Given that $X = \{x^{(0)}, \dots, x^{(m)}\}$ and each $x^{(j)} \in R^n$
$$\mu_i = \frac{1}{m} \sum_{j = 0}^{m} x^{(j)}_i$$$$\sigma^2_i = \frac{1}{m} \sum_{j = 0}^{m}(\mu_i - x^{(j)}_i)^2$$Use distribution parameters to calculate Gaussian probability distribution for feature $x_i$:
$$p(x_i, \mu_i, \sigma^2_i) = \frac{1}{\sqrt{2 \pi \sigma^2}} e^{- \frac{(x - \mu)^2}{2 \sigma^2}}$$Total probability distribution for feature vector $x$ is defined as a product of individual $x_i$ feature probabilties:
$$p(x) = \prod_{i = 0}^{n} p(x_i, \mu_i, \sigma^2_i)$$Alternatively, $p(x)$ can be calculated using covariance matrix:
$$\Sigma = \frac{1}{m} \sum_{j = 0}^{m} (x^{(j)} - \mu^{(j)}) (x^{(j)} - \mu^{(j)})^T$$This matrix captures covariances between $x$ vector individual features $x_i$.
$$p(x) = \frac{1}{(2 \pi)^{n/2} |\Sigma|^{1/2}} \exp(- \frac{1}{2} (x - \mu)^T \Sigma^{-1} (x - \mu))$$Where $|\Sigma|$ is a convariance matrix determinant and $\Sigma^{-1}$ inverse matrix.
# import libs
import sys
sys.path.append("../")
from anomaly_detection import *
import numpy as np
import scipy.io
import matplotlib.pyplot as plt
import math
# load data
def load_performmance_data():
return scipy.io.loadmat('../data/ex8data1.mat')

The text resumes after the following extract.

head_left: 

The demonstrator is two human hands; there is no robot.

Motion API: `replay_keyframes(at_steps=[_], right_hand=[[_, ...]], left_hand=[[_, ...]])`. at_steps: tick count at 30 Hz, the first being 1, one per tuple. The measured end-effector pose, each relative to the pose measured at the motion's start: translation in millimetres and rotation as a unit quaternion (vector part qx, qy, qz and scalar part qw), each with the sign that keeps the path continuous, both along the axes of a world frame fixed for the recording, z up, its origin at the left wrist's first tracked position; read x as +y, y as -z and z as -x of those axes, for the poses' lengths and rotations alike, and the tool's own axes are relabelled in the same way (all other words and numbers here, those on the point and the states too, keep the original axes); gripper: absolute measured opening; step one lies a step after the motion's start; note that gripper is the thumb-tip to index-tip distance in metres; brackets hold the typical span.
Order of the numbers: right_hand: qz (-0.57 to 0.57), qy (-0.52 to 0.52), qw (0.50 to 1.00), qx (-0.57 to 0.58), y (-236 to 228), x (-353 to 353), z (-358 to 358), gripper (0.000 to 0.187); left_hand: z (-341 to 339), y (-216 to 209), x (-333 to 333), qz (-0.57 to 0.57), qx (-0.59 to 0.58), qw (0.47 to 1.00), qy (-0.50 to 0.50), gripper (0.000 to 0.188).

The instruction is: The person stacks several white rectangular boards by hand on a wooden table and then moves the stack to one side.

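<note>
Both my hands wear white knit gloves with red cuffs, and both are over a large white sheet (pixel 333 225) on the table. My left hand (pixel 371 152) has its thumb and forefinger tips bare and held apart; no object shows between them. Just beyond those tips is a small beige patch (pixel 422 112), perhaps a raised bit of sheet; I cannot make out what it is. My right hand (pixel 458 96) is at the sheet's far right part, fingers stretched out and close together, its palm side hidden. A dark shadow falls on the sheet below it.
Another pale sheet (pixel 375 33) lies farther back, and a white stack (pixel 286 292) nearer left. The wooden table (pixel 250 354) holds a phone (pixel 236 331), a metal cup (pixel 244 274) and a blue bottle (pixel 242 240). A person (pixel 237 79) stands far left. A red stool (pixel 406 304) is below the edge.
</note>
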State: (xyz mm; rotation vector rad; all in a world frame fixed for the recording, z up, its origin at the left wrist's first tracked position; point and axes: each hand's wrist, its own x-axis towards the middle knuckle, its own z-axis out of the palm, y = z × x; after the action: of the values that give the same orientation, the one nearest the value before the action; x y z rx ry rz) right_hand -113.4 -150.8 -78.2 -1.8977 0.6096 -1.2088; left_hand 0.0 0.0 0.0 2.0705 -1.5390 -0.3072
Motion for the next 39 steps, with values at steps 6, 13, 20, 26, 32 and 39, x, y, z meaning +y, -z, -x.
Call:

performance_data = load_performmance_data()
x = performance_data['X']
x_cv = performance_data['Xval']
y_cv = performance_data['yval']
print(x.shape)
# calculate distribution parameters
x_mean = get_mean(x)
print("Mean: \n", x_mean)
x_cov = get_covariance(x)
print("Covariance matrix: \n", x_cov)
# plot data
def plot_performance_data():
plt.scatter(x[:,0], x[:,1], marker=".")
plt.xlabel("Latency (ms)")
plt.ylabel("Throughput (mb/sec)")
plt.title("Server Performance")
def plot_probability_contours():
ax = plt.gca()
xlim = ax.get_xlim()
ylim = ax.get_ylim()
xx = np.linspace(xlim[0], xlim[1], 50)
yy = np.linspace(ylim[0], ylim[1], 50)
YY, XX = np.meshgrid(yy, xx)
xy = np.vstack([XX.ravel(), YY.ravel()]).T
Z = get_multivariate_probability(xy, x_mean, x_cov).reshape(XX.shape)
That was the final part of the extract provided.